The response should contain every entry, reproduced exactly.
Study material section start
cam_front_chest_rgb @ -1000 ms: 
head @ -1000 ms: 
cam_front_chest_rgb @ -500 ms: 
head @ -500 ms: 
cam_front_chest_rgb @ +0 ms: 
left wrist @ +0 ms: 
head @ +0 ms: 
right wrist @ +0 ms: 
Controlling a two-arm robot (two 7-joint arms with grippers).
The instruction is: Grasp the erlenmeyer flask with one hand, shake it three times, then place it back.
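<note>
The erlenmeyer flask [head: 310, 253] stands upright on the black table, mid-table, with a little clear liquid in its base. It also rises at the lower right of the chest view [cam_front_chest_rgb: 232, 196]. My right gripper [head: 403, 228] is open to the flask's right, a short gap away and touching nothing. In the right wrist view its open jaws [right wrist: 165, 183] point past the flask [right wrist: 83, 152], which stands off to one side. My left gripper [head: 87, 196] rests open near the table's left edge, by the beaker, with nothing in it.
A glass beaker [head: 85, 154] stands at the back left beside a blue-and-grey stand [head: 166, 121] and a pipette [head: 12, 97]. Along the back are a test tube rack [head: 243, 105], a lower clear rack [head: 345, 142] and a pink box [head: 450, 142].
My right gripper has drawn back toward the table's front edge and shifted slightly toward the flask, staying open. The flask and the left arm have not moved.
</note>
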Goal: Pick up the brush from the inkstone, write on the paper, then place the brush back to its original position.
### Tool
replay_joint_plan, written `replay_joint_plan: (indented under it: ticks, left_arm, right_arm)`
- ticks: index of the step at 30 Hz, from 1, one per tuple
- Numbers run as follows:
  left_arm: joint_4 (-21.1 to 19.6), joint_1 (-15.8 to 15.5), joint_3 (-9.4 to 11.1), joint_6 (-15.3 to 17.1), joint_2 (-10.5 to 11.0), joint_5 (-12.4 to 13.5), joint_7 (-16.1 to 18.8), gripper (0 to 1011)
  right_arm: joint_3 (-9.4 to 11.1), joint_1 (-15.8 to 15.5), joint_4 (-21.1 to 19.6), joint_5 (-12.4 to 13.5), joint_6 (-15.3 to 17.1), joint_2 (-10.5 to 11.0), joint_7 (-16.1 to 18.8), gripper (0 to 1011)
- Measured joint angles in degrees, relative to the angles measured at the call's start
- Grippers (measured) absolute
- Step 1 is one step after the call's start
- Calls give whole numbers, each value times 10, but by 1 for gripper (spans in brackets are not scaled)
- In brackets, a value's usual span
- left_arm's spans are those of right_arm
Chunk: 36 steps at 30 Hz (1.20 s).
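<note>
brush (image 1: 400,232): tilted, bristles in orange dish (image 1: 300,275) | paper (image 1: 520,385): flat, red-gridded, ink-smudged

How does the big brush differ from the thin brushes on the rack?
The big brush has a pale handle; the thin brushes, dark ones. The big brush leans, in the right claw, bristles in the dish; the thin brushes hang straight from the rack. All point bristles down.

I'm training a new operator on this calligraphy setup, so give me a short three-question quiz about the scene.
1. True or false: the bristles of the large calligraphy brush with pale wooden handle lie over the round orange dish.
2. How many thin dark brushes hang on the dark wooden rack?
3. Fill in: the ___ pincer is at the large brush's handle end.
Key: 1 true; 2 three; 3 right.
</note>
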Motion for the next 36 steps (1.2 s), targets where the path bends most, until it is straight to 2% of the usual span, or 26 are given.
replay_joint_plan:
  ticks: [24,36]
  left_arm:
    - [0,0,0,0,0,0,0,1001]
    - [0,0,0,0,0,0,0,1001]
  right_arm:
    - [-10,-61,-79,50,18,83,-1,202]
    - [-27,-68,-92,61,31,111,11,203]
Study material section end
> [Response to this exercise]
cam_front_chest_rgb @ -1000 ms: 
head @ -1000 ms: 
cam_front_chest_rgb @ -500 ms: 
head @ -500 ms: 
cam_front_chest_rgb @ +0 ms: 
left wrist @ +0 ms: 
head @ +0 ms: 
right wrist @ +0 ms: 
Controlling a two-arm robot (two 7-joint arms with grippers).
The instruction is: Grasp the erlenmeyer flask with one hand, shake it three times, then place it back.
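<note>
The erlenmeyer flask [head: 310, 253] stands upright on the black table, mid-table, with a little clear liquid in its base. It also rises at the lower right of the chest view [cam_front_chest_rgb: 232, 196]. My right gripper [head: 403, 228] is open to the flask's right, a short gap away and touching nothing. In the right wrist view its open jaws [right wrist: 165, 183] point past the flask [right wrist: 83, 152], which stands off to one side. My left gripper [head: 87, 196] rests open near the table's left edge, by the beaker, with nothing in it.
A glass beaker [head: 85, 154] stands at the back left beside a blue-and-grey stand [head: 166, 121] and a pipette [head: 12, 97]. Along the back are a test tube rack [head: 243, 105], a lower clear rack [head: 345, 142] and a pink box [head: 450, 142].
My right gripper has drawn back toward the table's front edge and shifted slightly toward the flask, staying open. The flask and the left arm have not moved.
</note>
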Goal: Pick up the brush from the inkstone, write on the paper, then place the brush back to its original position.
### Tool
replay_joint_plan, written `replay_joint_plan: (indented under it: ticks, left_arm, right_arm)`
- ticks: index of the step at 30 Hz, from 1, one per tuple
- Numbers run as follows:
  left_arm: joint_4 (-21.1 to 19.6), joint_1 (-15.8 to 15.5), joint_3 (-9.4 to 11.1), joint_6 (-15.3 to 17.1), joint_2 (-10.5 to 11.0), joint_5 (-12.4 to 13.5), joint_7 (-16.1 to 18.8), gripper (0 to 1011)
  right_arm: joint_3 (-9.4 to 11.1), joint_1 (-15.8 to 15.5), joint_4 (-21.1 to 19.6), joint_5 (-12.4 to 13.5), joint_6 (-15.3 to 17.1), joint_2 (-10.5 to 11.0), joint_7 (-16.1 to 18.8), gripper (0 to 1011)
- Measured joint angles in degrees, relative to the angles measured at the call's start
- Grippers (measured) absolute
- Step 1 is one step after the call's start
- Calls give whole numbers, each value times 10, but by 1 for gripper (spans in brackets are not scaled)
- In brackets, a value's usual span
- left_arm's spans are those of right_arm
Chunk: 36 steps at 30 Hz (1.20 s).
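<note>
brush (image 1: 400,232): tilted, bristles in orange dish (image 1: 300,275) | paper (image 1: 520,385): flat, red-gridded, ink-smudged

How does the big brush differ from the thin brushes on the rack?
The big brush has a pale handle; the thin brushes, dark ones. The big brush leans, in the right claw, bristles in the dish; the thin brushes hang straight from the rack. All point bristles down.

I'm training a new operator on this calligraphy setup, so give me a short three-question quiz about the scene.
1. True or false: the bristles of the large calligraphy brush with pale wooden handle lie over the round orange dish.
2. How many thin dark brushes hang on the dark wooden rack?
3. Fill in: the ___ pincer is at the large brush's handle end.
Key: 1 true; 2 three; 3 right.
</note>
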Motion for the next 36 steps (1.2 s), targets where the path bends most, until it is straight to 2% of the usual span, or 26 are given.
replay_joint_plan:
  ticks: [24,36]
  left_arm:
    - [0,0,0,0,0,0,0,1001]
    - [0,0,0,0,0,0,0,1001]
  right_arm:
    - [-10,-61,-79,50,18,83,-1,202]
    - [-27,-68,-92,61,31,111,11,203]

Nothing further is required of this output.